Each line of the records that holds the word "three" should be copied out.

Data extracted from a collection:
┄┄┄┄┄┄┄┄┄┄
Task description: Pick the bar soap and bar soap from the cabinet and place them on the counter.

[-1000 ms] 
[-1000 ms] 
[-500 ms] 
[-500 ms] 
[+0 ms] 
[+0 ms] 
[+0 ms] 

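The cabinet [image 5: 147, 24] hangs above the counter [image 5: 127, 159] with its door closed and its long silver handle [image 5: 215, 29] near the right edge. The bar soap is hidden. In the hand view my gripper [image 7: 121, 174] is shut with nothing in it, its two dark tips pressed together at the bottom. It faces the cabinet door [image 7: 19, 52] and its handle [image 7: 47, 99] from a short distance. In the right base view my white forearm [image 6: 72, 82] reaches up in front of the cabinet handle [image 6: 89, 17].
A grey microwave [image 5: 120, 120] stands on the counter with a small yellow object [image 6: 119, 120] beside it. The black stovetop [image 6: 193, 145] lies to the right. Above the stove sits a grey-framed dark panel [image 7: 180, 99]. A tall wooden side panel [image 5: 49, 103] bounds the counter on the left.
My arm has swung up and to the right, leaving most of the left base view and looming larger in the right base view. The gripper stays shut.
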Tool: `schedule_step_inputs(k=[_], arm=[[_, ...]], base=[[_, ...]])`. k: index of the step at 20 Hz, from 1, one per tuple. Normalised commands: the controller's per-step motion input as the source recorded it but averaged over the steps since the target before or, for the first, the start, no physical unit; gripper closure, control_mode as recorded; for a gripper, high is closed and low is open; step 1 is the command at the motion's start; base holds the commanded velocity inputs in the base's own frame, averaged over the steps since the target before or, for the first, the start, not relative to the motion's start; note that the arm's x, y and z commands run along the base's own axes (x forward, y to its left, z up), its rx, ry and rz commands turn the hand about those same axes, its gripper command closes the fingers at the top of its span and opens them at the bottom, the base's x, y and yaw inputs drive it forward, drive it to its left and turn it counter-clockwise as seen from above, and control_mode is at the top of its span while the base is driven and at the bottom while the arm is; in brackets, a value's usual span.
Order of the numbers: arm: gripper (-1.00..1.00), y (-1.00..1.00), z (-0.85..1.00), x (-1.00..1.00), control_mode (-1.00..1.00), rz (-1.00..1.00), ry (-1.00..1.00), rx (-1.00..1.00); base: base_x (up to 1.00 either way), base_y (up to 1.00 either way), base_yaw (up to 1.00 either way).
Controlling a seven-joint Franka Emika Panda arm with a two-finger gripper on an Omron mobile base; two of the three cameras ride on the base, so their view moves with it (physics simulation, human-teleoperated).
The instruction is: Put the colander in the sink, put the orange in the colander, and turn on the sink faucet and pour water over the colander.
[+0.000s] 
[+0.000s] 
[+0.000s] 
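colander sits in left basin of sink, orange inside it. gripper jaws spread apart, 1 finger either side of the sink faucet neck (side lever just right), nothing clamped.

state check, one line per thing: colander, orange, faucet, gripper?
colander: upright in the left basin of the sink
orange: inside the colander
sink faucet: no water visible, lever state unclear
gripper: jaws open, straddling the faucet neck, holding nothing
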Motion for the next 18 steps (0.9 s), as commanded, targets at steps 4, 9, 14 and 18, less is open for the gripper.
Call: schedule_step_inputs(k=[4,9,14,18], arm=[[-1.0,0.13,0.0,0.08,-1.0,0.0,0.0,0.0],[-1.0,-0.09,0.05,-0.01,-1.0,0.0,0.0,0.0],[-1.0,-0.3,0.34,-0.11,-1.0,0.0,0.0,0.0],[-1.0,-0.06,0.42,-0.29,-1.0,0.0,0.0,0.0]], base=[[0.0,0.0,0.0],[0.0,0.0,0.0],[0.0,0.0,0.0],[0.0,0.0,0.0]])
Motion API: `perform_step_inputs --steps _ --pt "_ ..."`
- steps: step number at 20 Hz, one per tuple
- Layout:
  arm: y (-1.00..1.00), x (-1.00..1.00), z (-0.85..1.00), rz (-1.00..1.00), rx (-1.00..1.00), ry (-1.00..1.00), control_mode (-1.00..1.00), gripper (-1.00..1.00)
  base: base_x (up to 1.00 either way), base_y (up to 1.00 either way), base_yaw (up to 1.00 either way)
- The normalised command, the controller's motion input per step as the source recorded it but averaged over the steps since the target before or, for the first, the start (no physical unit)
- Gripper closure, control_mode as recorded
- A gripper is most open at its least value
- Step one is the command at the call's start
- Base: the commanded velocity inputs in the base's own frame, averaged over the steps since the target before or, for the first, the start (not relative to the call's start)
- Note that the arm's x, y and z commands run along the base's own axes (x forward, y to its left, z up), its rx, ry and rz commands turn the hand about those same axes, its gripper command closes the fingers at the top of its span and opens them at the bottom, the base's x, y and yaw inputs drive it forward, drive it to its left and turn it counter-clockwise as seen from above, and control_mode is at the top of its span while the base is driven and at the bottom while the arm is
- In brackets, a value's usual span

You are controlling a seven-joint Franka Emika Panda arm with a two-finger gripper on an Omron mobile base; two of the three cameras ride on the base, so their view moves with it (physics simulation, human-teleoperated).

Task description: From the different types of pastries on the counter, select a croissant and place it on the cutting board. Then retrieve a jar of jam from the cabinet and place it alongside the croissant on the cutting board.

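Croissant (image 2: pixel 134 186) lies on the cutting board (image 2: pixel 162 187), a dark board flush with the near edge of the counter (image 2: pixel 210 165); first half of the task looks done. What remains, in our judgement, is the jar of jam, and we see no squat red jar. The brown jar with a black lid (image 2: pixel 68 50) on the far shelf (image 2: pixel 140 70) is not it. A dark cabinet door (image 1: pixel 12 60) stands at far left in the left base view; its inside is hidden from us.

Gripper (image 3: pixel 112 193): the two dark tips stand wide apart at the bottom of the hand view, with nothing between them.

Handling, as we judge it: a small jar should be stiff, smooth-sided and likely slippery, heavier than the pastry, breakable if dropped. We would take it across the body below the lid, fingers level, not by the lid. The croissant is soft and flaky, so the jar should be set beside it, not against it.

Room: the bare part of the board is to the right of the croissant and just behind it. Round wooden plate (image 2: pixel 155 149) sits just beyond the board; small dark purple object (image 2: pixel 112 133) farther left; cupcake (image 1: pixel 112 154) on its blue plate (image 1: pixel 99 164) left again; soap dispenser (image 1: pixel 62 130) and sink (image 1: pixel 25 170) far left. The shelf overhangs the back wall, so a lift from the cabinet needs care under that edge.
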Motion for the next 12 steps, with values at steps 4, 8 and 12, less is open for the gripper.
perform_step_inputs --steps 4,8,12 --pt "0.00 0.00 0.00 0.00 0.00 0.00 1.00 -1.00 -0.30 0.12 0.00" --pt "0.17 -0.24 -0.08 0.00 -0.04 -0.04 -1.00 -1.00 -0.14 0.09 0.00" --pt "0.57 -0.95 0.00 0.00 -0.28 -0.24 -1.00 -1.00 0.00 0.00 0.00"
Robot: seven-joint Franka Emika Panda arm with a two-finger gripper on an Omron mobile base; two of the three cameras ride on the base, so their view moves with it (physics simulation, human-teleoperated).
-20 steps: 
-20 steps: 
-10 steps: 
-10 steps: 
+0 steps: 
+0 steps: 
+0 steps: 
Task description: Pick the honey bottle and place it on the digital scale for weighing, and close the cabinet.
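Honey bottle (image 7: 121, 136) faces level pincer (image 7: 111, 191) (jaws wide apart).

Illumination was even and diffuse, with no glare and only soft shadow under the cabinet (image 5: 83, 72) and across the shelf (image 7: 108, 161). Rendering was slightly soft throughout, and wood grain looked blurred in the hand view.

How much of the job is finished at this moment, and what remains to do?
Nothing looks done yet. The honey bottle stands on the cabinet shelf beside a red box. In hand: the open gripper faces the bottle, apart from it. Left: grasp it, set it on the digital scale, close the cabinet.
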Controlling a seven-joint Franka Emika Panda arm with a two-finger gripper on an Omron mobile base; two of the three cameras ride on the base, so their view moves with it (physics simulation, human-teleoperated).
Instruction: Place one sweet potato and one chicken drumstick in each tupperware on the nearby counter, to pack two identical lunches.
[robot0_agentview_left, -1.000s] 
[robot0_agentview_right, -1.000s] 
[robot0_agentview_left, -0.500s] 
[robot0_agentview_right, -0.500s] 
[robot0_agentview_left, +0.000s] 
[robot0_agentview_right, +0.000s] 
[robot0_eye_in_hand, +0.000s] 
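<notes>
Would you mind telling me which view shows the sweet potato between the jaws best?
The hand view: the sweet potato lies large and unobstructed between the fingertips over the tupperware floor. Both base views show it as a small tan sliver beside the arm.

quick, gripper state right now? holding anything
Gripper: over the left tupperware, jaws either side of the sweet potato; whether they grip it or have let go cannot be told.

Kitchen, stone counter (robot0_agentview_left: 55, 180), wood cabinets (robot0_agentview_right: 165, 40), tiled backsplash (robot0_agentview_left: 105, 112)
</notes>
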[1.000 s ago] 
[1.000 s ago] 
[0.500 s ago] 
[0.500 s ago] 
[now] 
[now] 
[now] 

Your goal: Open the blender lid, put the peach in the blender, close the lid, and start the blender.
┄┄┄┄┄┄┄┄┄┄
Task output ->
Controlling a seven-joint Franka Emika Panda arm with a two-finger gripper on an Omron mobile base; two of the three cameras ride on the base, so their view moves with it (physics simulation, human-teleoperated).
You are controlling a seven-joint Franka Emika Panda arm with a two-finger gripper on an Omron mobile base; two of the three cameras ride on the base, so their view moves with it (physics simulation, human-teleoperated).
Robot: seven-joint Franka Emika Panda arm with a two-finger gripper on an Omron mobile base; two of the three cameras ride on the base, so their view moves with it (physics simulation, human-teleoperated).
Controlling a seven-joint Franka Emika Panda arm with a two-finger gripper on an Omron mobile base; two of the three cameras ride on the base, so their view moves with it (physics simulation, human-teleoperated).

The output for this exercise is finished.